Forensische Psychiatrien bieten eine sichere Unterbringung für Täter, deren Straftaten in Zusammenhang mit psychischen Erkrankungen oder Abhängigkeiten standen. Die Dauer des Aufenthalts wird von Gerichten festgelegt, mit dem Ziel der Resozialisierung und der Verhinderung weiterer Straftaten. Die Therapie umfasst oft Medikamente, Gesprächstherapien sowie kreative und sportliche Aktivitäten wie Kunst, Musik und Sport.
Die Sicherheit ist streng geregelt: Zäune, Schleusensysteme und Videoüberwachung gehören zu den Standardmaßnahmen. Dennoch kam es in der Vergangenheit zu Vorfällen: Im Juni 2023 entwich ein Patient aus einer LVR-Klinik in Köln, wurde jedoch wenige Tage später in Velbert wieder gefasst.
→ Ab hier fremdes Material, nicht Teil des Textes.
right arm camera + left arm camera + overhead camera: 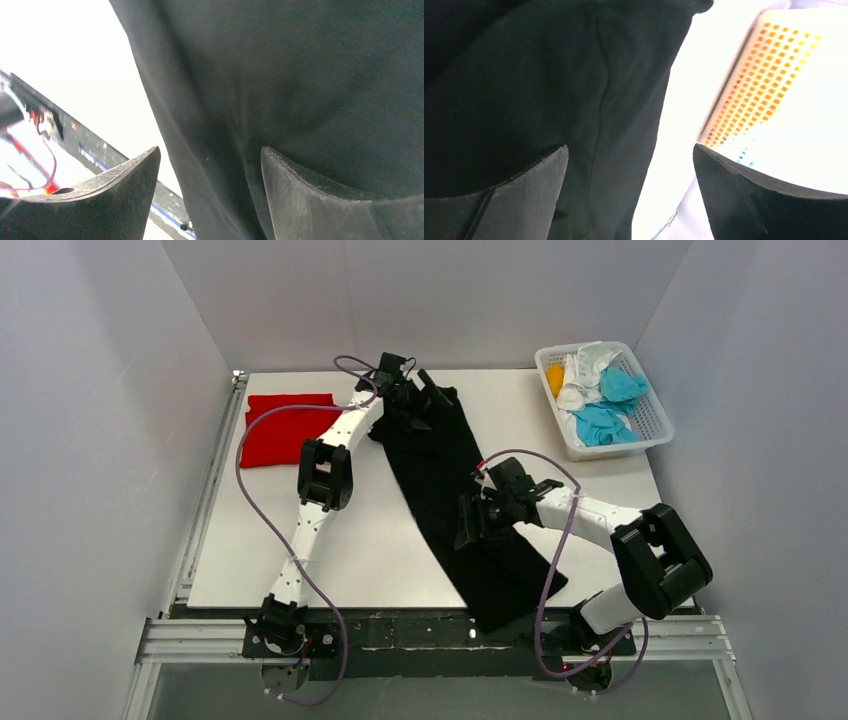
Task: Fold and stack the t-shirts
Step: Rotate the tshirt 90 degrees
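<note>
White table carries the long black cloth t-shirt, diagonal from far edge to near edge. We see left end effector released at its far end, right end effector released mid-shirt. Folded red cloth t-shirt sits at far-left corner.

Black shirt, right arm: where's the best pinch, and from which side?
The black shirt lies flat as a narrow diagonal strip, so only an edge offers a lip to pinch. Probably take its long left edge, coming in from the bare table side; the open right end effector straddles that edge.
</note>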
Ein weiterer Fall betraf einen verurteilten Sexualstraftäter, der im September 2023 nach einem genehmigten Ausgang nicht in eine Einrichtung in Münster zurückkehrte.
Mit der Zeit können Patienten schrittweise mehr Freiheiten erlangen, etwa begleitete Ausgänge oder Aufenthalte in externen Wohngruppen. Allein der Landschaftsverband Westfalen-Lippe (LWL) stellt in NRW rund 900 hochgesicherte Plätze für solche Behandlungen bereit.
Das System vereint Sicherheit mit Resozialisierung, um Rückfälle zu verringern und gleichzeitig die Bevölkerung zu schützen. Mit 3.628 Untergebrachten und laufenden Erweiterungen baut NRW seine forensisch-psychiatrische Versorgung weiter aus. Die neue Klinik in Lünen wird die Kapazitäten für Patienten mit speziellem Betreuungsbedarf zusätzlich erhöhen.